Medrano indorsed his 37, 681 shares to DBP who accepted it. DBP also offered Medrano a
commission of P185,010.00 if the he could persuade all the other Paragon minority stockholders
to sell their shares. Medrano was able to convince only two stockholders to sell their respective
shares. Thus, his commission was reduced to P155,455.00.
Medrano demanded that DBP pay the value of his shares, which he had already turned over, and
his P155,455.00 commission. When DBP did not heed his demand, Medrano filed a complaint for
specific performance and damages against DBP on September 2, 1981.
DBP, however, said there was no perfected contract because the first condition was not
met. 17,635 of the 57,596 shares expected were not transferred. In the meantime, DBP sold
these shares to Asset Privatization Trust.
RTC: in favor of Medrano who should receive the purchase price for his 37, 681 shares which
were transferred, attorneys fees and cost of the suit
CA: affirmed RTC. There was a perfected contract of sale and the conditions imposed by
Resolution No. 4270 were merely conditions imposed on the performance of an obligation. DBP
was deemed to have waived the performance of the conditions when it chose to retain Medranos
shares and later transfer them to the APT.
ISSUE: WON CA erred in applying Art. 1545 of the Civil Code and holding that DBP exercised the second
option under the said article Yes, Art. 1545 does not apply but DBP still has to pay for the shares
because it unjustly retained the shares for 30 years without compensation.
HELD:
Medranos offer to sell the shares of the minority stockholders at the price of 65% of the par value was not
absolutely and unconditionally accepted by DBP. DBP imposed several conditions to its acceptance and
it is clear that Medrano indeed tried in good faith to comply with the conditions given by DBP but
unfortunately failed to do so. Hence, there was no birth of a perfected contract of sale between the
parties. The parties were not parties in a perfected contract but just prospective buyers and sellers.

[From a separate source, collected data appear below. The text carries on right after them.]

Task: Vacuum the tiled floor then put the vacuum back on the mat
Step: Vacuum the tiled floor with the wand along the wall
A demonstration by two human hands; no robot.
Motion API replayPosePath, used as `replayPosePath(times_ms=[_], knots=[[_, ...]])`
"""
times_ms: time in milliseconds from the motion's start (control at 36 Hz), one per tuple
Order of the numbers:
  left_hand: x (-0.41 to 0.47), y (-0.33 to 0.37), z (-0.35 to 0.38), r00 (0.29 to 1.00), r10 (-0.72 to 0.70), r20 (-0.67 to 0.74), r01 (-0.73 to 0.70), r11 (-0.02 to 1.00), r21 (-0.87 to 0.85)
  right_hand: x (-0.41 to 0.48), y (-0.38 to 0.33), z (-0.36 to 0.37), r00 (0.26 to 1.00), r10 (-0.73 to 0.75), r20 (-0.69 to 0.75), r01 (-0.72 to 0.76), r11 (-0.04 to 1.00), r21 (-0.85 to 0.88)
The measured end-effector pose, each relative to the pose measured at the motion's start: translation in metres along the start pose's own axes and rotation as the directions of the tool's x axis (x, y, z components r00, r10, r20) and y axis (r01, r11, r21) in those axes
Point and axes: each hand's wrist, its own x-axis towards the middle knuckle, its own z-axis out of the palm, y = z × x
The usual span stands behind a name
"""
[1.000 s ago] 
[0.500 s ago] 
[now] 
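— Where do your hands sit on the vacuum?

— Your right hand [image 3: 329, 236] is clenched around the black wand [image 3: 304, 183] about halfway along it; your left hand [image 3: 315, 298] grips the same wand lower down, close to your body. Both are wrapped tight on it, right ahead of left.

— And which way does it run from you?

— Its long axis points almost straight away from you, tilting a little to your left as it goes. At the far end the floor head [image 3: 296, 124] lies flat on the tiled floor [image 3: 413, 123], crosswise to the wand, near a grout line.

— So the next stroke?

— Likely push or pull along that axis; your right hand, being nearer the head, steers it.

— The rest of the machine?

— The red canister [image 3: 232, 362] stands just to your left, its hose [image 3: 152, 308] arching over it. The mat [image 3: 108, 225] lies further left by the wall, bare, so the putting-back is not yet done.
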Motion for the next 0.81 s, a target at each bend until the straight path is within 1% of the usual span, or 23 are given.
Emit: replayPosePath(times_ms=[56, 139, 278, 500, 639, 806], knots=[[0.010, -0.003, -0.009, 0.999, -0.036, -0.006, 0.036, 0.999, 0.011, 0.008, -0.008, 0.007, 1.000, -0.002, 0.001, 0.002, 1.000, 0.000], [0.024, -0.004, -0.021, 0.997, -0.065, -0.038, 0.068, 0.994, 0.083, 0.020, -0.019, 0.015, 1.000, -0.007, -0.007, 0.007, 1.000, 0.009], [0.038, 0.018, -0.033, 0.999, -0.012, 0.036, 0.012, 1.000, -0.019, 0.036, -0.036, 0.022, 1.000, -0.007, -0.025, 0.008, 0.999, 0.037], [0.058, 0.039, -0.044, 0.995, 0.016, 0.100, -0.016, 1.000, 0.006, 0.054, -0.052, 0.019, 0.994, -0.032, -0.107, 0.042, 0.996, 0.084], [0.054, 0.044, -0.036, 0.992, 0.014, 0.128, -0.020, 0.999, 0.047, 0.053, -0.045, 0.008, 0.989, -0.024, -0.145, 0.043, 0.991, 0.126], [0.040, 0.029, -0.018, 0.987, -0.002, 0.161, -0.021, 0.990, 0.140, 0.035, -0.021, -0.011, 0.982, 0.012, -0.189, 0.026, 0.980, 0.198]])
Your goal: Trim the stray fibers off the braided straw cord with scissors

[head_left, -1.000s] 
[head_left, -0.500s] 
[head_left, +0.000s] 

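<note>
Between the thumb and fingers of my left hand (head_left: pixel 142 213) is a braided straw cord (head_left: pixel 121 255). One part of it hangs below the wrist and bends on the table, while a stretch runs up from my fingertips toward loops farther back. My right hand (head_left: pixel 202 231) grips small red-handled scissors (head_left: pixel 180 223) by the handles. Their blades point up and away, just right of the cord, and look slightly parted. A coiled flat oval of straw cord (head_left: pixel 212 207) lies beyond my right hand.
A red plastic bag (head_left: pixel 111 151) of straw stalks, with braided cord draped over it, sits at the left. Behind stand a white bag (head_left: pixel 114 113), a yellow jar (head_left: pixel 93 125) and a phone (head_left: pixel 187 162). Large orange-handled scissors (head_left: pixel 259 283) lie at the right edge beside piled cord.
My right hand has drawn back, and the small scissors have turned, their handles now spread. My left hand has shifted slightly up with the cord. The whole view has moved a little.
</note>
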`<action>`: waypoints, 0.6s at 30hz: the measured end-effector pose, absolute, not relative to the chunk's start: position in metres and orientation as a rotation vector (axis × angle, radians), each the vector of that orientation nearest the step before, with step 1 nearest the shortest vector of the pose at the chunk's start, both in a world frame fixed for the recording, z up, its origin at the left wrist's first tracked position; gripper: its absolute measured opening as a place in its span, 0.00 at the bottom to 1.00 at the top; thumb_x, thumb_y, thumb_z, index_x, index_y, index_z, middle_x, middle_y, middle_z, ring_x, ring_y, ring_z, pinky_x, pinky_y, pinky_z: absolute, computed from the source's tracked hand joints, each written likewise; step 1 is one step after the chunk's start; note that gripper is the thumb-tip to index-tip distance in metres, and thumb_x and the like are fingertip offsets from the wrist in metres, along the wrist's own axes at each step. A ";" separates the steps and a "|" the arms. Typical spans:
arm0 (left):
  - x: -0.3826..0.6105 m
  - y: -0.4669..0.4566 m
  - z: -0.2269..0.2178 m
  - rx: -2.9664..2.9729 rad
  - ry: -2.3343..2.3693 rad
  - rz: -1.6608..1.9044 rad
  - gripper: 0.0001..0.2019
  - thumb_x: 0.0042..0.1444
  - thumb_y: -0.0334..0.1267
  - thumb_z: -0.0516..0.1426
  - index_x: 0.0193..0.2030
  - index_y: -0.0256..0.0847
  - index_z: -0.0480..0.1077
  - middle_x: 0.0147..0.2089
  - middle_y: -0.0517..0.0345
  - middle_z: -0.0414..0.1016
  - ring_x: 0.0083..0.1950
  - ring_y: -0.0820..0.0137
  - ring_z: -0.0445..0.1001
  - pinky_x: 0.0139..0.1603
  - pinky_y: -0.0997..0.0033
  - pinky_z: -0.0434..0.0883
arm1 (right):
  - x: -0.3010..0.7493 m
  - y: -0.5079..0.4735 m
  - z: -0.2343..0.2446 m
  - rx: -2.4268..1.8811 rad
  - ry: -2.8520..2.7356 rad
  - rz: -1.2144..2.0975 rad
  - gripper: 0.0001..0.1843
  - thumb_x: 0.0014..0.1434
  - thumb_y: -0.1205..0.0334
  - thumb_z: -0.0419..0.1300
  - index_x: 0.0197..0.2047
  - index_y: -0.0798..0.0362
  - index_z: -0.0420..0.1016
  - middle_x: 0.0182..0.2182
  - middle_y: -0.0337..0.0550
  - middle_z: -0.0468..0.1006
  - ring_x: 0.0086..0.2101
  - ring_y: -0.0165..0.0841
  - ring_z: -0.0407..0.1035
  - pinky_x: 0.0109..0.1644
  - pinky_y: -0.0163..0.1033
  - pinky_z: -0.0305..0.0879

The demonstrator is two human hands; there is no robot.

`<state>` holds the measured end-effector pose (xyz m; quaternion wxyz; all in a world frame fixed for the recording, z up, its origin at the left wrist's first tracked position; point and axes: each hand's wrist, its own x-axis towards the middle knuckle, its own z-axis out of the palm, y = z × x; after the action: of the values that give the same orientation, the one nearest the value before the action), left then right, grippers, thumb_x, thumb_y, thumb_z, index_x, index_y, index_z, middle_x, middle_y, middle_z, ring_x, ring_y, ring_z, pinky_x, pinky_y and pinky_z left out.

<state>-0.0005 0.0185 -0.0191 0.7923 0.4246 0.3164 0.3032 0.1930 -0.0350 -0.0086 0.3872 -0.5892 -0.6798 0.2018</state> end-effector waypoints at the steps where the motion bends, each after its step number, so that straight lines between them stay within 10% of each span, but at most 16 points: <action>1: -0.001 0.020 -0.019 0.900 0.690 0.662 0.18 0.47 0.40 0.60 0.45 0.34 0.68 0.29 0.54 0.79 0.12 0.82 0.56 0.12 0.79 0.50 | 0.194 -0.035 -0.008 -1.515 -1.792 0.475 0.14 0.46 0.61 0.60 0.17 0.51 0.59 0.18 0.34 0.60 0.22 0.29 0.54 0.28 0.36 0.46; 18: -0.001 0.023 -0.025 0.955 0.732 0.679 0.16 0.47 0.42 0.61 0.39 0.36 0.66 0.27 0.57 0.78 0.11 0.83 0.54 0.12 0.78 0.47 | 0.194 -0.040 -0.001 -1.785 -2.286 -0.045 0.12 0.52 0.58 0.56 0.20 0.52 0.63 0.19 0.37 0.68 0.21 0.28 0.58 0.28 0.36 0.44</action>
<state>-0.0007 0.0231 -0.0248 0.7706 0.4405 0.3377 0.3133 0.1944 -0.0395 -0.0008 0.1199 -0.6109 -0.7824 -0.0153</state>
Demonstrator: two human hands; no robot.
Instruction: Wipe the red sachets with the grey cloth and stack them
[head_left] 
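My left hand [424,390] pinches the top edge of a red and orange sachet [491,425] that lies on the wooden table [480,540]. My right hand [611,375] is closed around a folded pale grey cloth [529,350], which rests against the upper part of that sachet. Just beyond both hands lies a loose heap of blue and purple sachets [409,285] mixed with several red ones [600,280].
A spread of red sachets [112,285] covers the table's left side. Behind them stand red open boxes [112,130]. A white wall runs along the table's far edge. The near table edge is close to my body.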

It is clear from a plain reading of this article that it speaks of a party to a contract of sale who fails
in the performance of his/her obligation. The application of this article presupposes that there is a
perfected contract between the parties and that one of them fails in the performance of an
obligation under the contract. The present case does not fall under this article because there is no
perfected contract of sale to speak of.
However, the facts of this case happened 30 years ago. The parties already began acting in accordance
with the possible contract of sale. It only became clear later on that Medrano would not be able to fulfill all

the conditions of the contract. In civil law, DBPs act of keeping the shares delivered by Medrano without
paying for them constitutes unjust enrichment. It was not proper for DBP to hold on to Medranos shares
of stock after it became obvious that he will not be able to comply with the conditions for the contract of
sale. From that point onwards, the prudent and fair thing to do for DBP was to return Medranos shares
because DBP had no just or legal ground to retain them. It can be shown that DBP did not buy the shares
nor that Medrano donated them (since he is still trying to claim them) or even that they were only being
held by DBP for safekeeping. This situation is tantamount to loss of the shares through DBPs unjustified
retention. Because of this, Medrano had no choice but to approach the Court.